Really, the only teacher is experience. But you can help experience along. Work through good code with your group. Ask for draft code. Review it. Just like the way you’ll say “the intro needs more “Piff! Pop! Woo!” because right now I’m getting “*Sad trombone*” and you’ve done amazing work so this should reflect that”, you need to say the same thing about the code. Fix one smell at a time. Be kind. Be present. Be curious. And because you most likely were also not trained in programming, be open and humble.

Get members of your lab to swap code and explain it back to the author. This takes time. But this time is won back when reviews come or when follow up work happens and modifications need to be made. Clean, nice code is easy to modify, easy to change, and easy to use.

But trainees who are new at programming are nervous about programming.

They’re usually nervous about giving talks too. Or writing. Same type of strategy.

But none of us are professional programmers

Sadly, in the year of our lord two thousand and nineteen if you work in a vaguely quantitative field in science, social science, or the vast mire that surrounds them, you are probably being paid to program. That makes you a professional programmer. You might just be less good at that aspect of your job than others.

I am a deeply mediocre part time professional programmer. I’ve been doing it long enough to learn how code smells, to have decent practices, and to have a bank of people I can learn from. But I’m not good at it. And it does not bring me joy. But neither does spending a day doing forensic accounting on the universities bizarre finance system. But it’s a thing that needs to be done as part of my job and for the most part I’m a professional who tries to do my best even if I’m not naturally gifted at the task.

Lust for gourds that are more than just decorative

In Norwegian, the construct “to want” renders “I want a gourd” as “Jeg har lyst på en kalebas” and it’s really hard, as an english speaker, not to translate that to “I have lust for a gourd”. And like that’s the panicking Norwegian 101 answer (where we can’t talk about the past because it’s linguistically complex or the future because it’s hard, so our only verbs can be instantaneous. One of the first things I was taught was “Finn er sjalu.” (Finn is jealous.) I assume because jealousy has no past or future).

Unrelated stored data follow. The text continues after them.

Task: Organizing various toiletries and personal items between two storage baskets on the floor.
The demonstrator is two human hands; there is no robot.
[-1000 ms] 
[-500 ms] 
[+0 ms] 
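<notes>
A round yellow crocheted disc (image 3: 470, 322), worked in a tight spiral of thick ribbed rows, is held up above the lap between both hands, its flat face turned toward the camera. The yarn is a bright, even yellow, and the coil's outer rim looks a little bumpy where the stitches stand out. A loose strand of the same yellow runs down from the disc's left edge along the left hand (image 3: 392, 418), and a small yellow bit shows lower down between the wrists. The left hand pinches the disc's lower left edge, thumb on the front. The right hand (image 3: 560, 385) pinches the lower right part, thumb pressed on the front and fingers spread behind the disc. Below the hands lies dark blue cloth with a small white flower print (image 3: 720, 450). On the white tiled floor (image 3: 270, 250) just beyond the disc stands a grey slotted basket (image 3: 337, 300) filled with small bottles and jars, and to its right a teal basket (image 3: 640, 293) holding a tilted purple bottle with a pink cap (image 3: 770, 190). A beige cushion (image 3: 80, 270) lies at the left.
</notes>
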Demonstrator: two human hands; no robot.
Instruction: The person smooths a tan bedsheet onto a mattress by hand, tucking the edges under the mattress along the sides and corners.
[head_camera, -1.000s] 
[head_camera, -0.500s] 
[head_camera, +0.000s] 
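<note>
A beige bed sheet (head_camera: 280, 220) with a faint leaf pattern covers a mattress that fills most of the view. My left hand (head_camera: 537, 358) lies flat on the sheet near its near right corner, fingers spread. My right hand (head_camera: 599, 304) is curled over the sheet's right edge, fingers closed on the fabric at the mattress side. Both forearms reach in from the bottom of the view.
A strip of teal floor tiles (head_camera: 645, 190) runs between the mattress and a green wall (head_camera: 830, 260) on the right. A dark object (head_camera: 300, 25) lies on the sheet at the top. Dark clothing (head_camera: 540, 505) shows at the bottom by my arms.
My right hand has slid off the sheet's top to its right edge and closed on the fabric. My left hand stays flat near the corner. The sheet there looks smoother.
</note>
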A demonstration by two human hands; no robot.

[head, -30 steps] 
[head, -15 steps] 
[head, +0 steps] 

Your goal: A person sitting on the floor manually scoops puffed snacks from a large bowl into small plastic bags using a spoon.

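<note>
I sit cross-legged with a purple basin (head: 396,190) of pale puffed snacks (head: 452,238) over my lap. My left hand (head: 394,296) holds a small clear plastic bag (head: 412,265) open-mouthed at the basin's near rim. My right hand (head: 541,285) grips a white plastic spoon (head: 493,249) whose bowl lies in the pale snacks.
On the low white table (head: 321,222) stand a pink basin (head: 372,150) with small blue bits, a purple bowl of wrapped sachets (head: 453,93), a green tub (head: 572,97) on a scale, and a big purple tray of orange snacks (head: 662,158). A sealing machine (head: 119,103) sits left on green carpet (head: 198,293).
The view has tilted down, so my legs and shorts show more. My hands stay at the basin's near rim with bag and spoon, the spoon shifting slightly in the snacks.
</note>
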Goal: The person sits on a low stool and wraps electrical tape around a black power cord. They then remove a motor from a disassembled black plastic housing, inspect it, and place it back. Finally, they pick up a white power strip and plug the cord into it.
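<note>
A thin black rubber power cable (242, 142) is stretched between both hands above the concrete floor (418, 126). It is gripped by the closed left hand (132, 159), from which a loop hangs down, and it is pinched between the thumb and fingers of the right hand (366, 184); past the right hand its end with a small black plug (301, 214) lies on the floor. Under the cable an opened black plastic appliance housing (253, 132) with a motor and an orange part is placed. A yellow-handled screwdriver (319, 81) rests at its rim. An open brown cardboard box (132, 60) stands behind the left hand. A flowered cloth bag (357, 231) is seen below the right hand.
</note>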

But it also really covers the aspect of desiring a better future. Learning to program is learning how to fail to program perfectly. Just like learning to write is learning to be clunky and inelegant. To some extent you just have to be ok with that. But you shouldn’t be ok with the place you are being the end of your journey.

So did I answer my question? Should we release code with our papers?

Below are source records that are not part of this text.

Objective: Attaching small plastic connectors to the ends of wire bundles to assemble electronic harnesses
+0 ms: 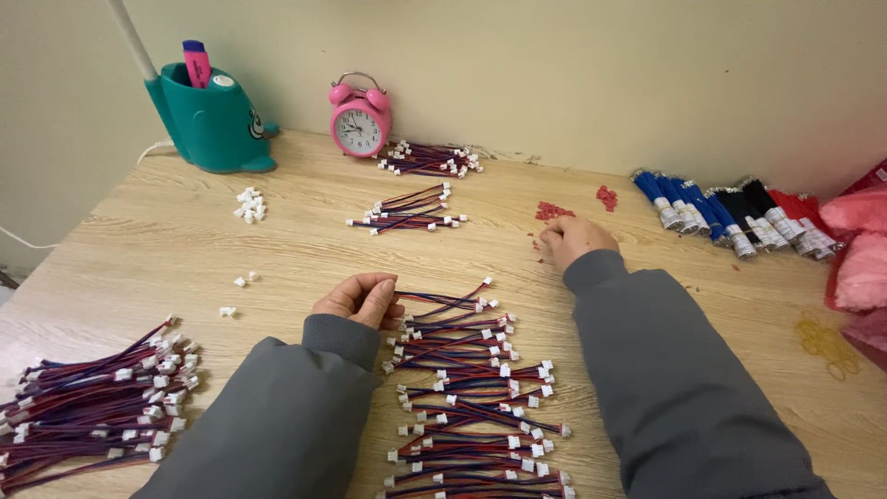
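One teal whale-shaped holder (pixel 214 120) stood at the far left of the wooden table (pixel 305 249), a pink highlighter (pixel 195 63) upright in it. Nearer me lay a heap of red-and-blue wire leads (pixel 92 407) with white plastic plugs. My left hand (pixel 358 298) pinched closed on one end of a wire lead (pixel 443 298) atop the laid-out row of leads (pixel 476 407). Behind stood a pink alarm clock (pixel 359 121). My right hand (pixel 575 240) rested curled by small red pieces (pixel 552 212); I cannot tell whether it gripped any. Farthest right lay banded blue, black and red wire bundles (pixel 739 217).
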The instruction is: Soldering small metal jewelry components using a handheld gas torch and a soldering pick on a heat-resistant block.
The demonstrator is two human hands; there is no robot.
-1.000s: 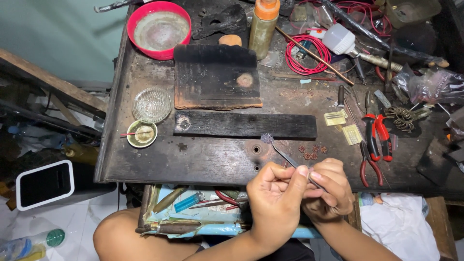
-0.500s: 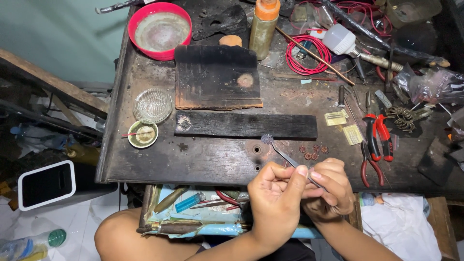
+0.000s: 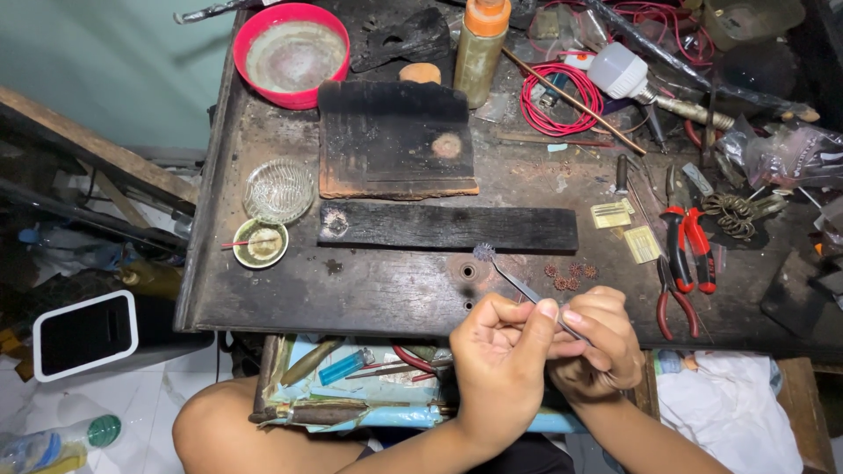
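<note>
Tweezers [image 3: 527,290], pinched by both hands [image 3: 544,351] at the workbench [image 3: 351,298] near edge, point toward bare wood.

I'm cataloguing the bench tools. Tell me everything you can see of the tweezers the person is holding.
The tweezers are thin, grey and metallic-looking, slanting from the hands up and left over the dark workbench. Their tip pinches a small round toothed piece, held near the charred wooden bar. The rear end is hidden between the left hand and right hand, whose fingertips meet around it. Which hand does the pinching cannot be told.
</note>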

I think I have an answer that I’m happy with. No in general. Yes under circumstances.

We should absolutely release code that someone has tried to make good code. Even though they will have failed. We should carry each other forward even in our imperfection. Because the reality is that science doesn’t get more open by making arbitrary barriers. Arbitrary barriers just encourages malicious compliance.

When I lived in Norway as a newly minted gay (so shiny) I remember once taking a side trip to Gay’s The Word, the LGBTQIA+ bookshop in London and buying (among many many others) a book called Queering Anarchism. And I can’t refer to it because it definitely got lost somewhere in the nine times I’ve moved house since then.

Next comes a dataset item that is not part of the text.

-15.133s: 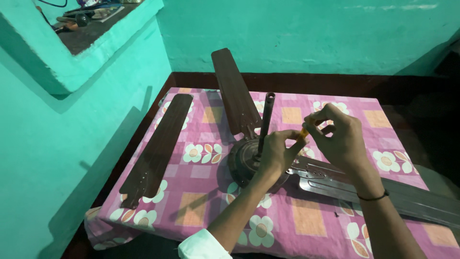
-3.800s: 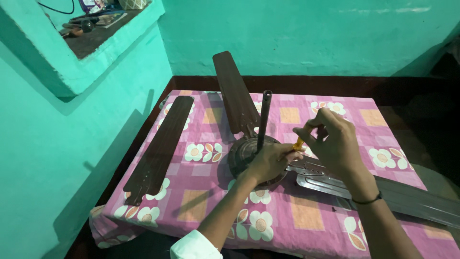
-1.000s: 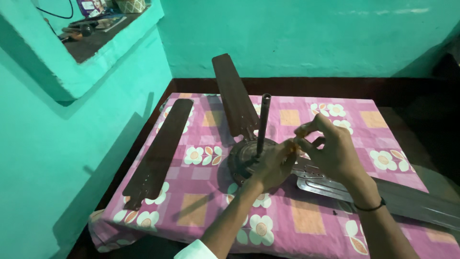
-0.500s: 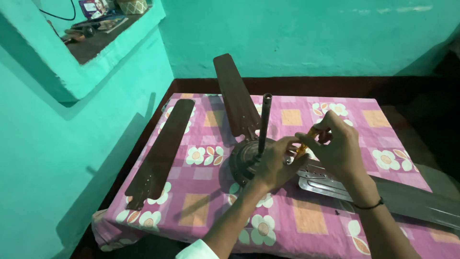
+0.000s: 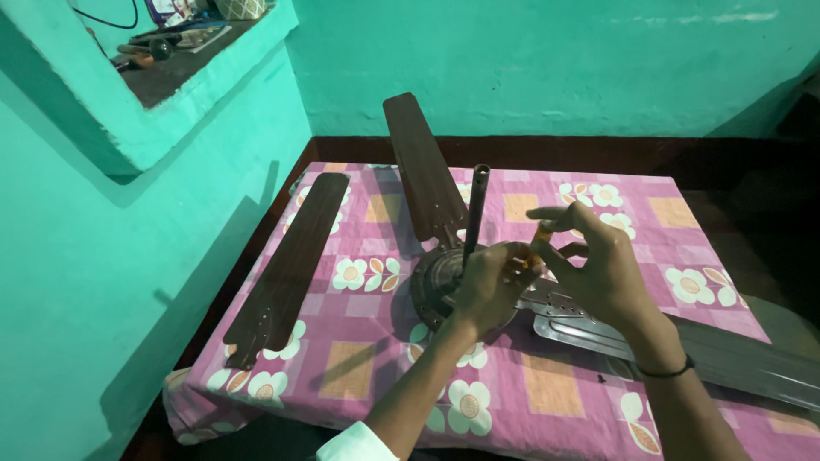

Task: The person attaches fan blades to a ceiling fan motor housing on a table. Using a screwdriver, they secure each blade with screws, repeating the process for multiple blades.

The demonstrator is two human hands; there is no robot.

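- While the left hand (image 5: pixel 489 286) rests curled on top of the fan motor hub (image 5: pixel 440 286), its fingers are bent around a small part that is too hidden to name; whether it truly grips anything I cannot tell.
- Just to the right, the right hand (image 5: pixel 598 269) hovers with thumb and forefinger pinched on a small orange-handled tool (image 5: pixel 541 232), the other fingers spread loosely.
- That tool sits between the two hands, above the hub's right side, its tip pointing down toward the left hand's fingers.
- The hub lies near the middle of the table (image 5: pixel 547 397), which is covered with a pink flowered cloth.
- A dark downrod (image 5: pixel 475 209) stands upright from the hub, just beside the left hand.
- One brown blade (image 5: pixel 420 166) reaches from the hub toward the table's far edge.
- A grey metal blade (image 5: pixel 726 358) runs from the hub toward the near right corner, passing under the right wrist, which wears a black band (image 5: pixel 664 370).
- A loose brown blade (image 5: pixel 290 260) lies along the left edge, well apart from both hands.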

The thing I remember most about this book (other than being introduced to the basics of intersectional trans-feminism) was its idea of anarchism as a creative force. Because after tearing down existing structures, anarchists need to have a vision of a new reality that isn’t simply an inversion of the existing hierarchy (you know. Reducing the significance threshold. Using Bayes Factors instead of p-values. Pre-registering without substantive theory.) A true anarchist, the book suggested, needs to queer rather than invert the existing structures and build a more equitable version of the world.

So let’s build open and reproducible science as a queer reimagining of science and not a small perturbation of the world that is. Such a system will never be perfect. Just lusting to be better.

Extra links:

The best way to release code is to bury it in the frozen ground
Alex Hayes has a really excellent blogpost about making nice code for statistical modelling in R.
The TidyModels set of libraries in R is an interesting attempt to unify the interfaces of a lot of statistical modelling packages and clean up the repetitive workflow around building, fitting, and validating statistical models.

33 thoughts on “What if it’s never decorative gourd season?”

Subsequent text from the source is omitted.